3/8th stock is 1/2 the cost of 1/2" thick stock. I figure materials cost for the amount of grinding and gas will be another $10 or so.

I need measurements of chisel thickness below the socket, the length of the chisel from the middle of the socket down and from the top of the socket down (in proportions, socketed chisels are designed to be held with the bottom of your off hand on the socket - I've noticed on vintage chisels that a socket chisel of length need (like parer) will be the same total length, but the steel will be about the same below the bottom of the socket as mine will be from the bolster.

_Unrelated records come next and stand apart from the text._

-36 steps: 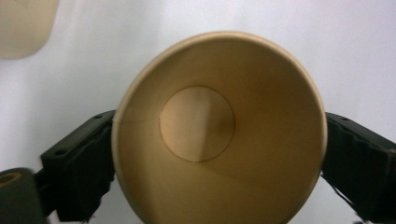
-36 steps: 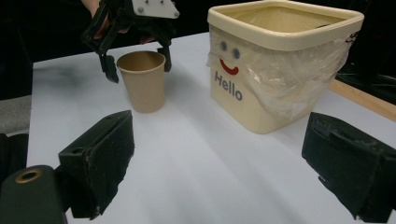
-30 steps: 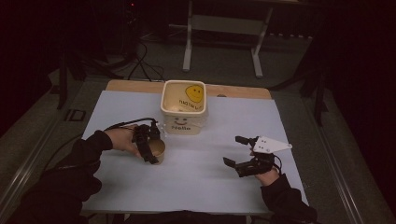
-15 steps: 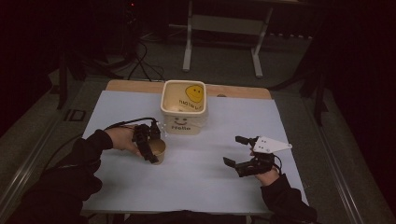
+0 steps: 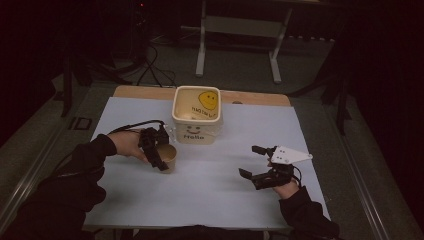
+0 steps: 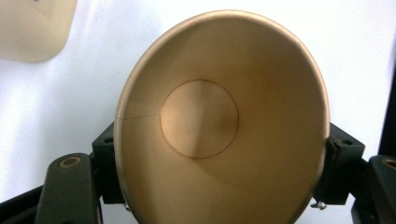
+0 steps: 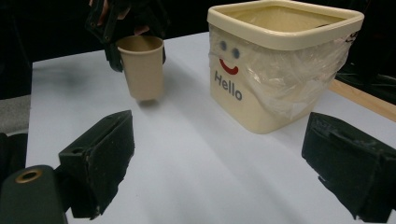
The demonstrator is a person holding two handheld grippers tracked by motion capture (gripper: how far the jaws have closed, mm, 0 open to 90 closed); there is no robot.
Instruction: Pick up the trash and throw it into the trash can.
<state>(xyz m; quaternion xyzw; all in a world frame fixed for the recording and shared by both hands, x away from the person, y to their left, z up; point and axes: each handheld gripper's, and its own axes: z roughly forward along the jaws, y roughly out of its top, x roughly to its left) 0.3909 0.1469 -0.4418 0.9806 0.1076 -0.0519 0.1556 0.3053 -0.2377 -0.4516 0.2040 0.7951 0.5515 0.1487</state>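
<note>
Paper cup [image 5: 167, 155]: pinched at its sides by your left tool [image 5: 156, 150], jaws just closing on it; its base is cut off in the left gripper view. It sits just left of the bin [image 5: 196, 120]. Your right tool [image 5: 260, 165]: spread, empty, low over the table [image 5: 210, 200].

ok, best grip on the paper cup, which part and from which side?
Take the paper cup across its upper wall just under the rim, coming in from the side with one of the fingers on each flank. It stands upright and tapers downward, so a high grip can't slide off. The left gripper is already there, jaws just closing on it, the rim squeezed slightly oval. Keep the squeeze light.
</note>
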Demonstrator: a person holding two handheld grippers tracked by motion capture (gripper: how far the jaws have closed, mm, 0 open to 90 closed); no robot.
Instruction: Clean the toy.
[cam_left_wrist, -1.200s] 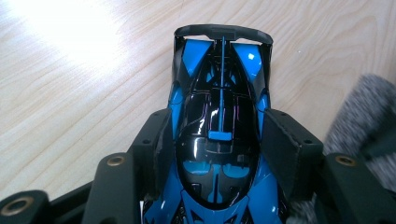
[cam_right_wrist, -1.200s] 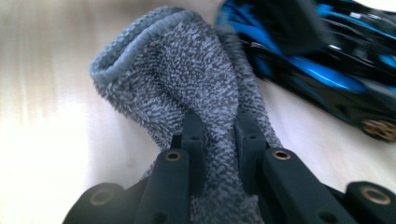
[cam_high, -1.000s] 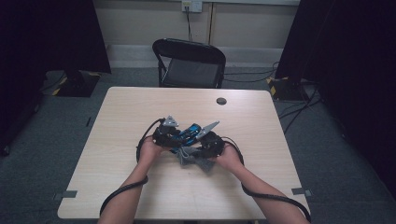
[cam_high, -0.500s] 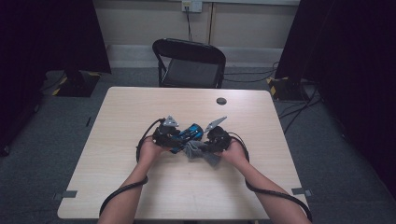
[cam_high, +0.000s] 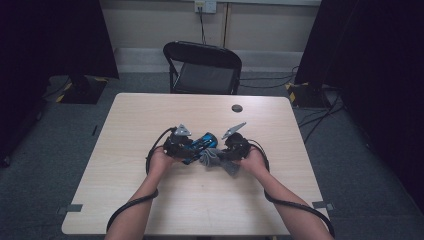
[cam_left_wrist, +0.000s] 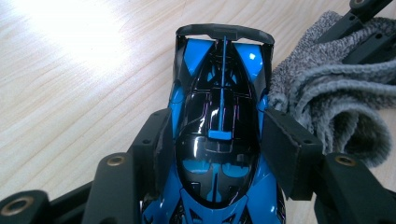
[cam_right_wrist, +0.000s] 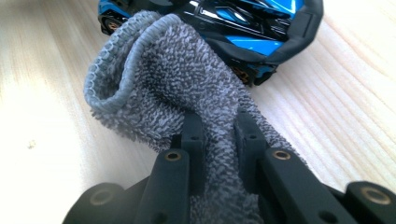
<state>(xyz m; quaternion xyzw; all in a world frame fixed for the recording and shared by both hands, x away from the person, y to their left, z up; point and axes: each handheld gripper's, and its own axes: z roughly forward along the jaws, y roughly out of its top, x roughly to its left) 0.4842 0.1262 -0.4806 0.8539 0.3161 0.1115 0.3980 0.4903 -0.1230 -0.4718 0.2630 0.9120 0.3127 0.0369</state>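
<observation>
Both forearms come in from the near edge of the table (cam_high: 125, 200) and angle inward, so the hands meet near its middle with the two tools pointing at each other. The left gripper (cam_left_wrist: 219, 154) lies low and level, its jaws clamped on the flanks of a blue and black toy car (cam_left_wrist: 219, 140); the pads press on the body at about mid-length. The car's long axis runs straight along the jaws, its arched black wing at the far end, away from the left hand (cam_high: 161, 161), and its other end back between the jaw arms. In the high view the car (cam_high: 200, 146) lies across the table, between the two tools. The right gripper (cam_right_wrist: 218, 140) is also held low, jaws pinched together on a fold of a grey cloth (cam_right_wrist: 187, 88). The cloth bunches up ahead of those jaws and touches the car's side, just beyond the left gripper's right-hand pad
</observation>
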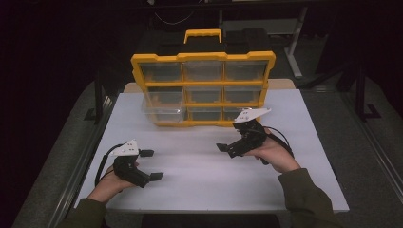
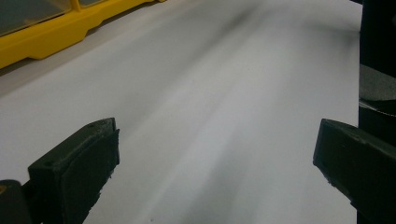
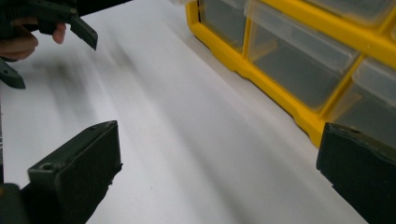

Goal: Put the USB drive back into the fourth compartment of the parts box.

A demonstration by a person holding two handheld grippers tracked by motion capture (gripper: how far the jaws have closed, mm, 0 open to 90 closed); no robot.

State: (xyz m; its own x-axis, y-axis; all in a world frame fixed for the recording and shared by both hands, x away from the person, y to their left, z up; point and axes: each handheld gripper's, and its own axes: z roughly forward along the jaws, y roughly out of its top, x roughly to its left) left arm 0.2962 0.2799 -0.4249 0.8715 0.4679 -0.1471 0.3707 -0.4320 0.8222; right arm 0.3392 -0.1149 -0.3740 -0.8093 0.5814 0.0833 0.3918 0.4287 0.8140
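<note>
A yellow organiser [image 1: 203, 88] with clear plastic drawers and a carry handle stands upright at the back of the white table [image 1: 199, 185]. Its lower-left drawer [image 1: 161, 113] sticks out a little. My left gripper [image 1: 152, 165] rests low near the table's front left, jaws wide apart and empty; in the left gripper view [image 2: 215, 158] only bare table lies between them. My right gripper [image 1: 232, 137] hovers just in front of the organiser's lower right, open and empty [image 3: 219, 163], with the drawers [image 3: 285, 65] close beside its right jaw.
The organiser's yellow base [image 2: 46, 39] edges the upper left of the left gripper view. The left gripper [image 3: 49, 56] and its hand appear far off in the right gripper view. Dark floor and metal frame legs surround the table.
</note>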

It wouldn't actually take me that long to make this, and just to dispel a myth about forged chisels, I do shape my chisels with a hammer, but I don't do heavy forging. The steel that's rolled is already forged by the rolling and the carbides are just elongated (the steel has a grain direction) tubes instead of balls. These can be made to balls with thermal cycling but there's nothing wrong with the tubes (the translation of this is that when I sent steel samples treated in the open atmosphere to a well known metallurgist here, he was a bit stunned by the quality of my heat treatment results but the reason they were good is I didn't try to do too much). It's unlikely that most chisels will be very good if they're heavily forged because the maker has to have a serious interest in refining grain size and forgers don't really do much of that - they want to forge instead.

My parers can be malleted full force like you would a firmer or mortise chisel without hurting anything, so a larger chisel like this for framing isn't going to have any issue with being hit hard and used deep.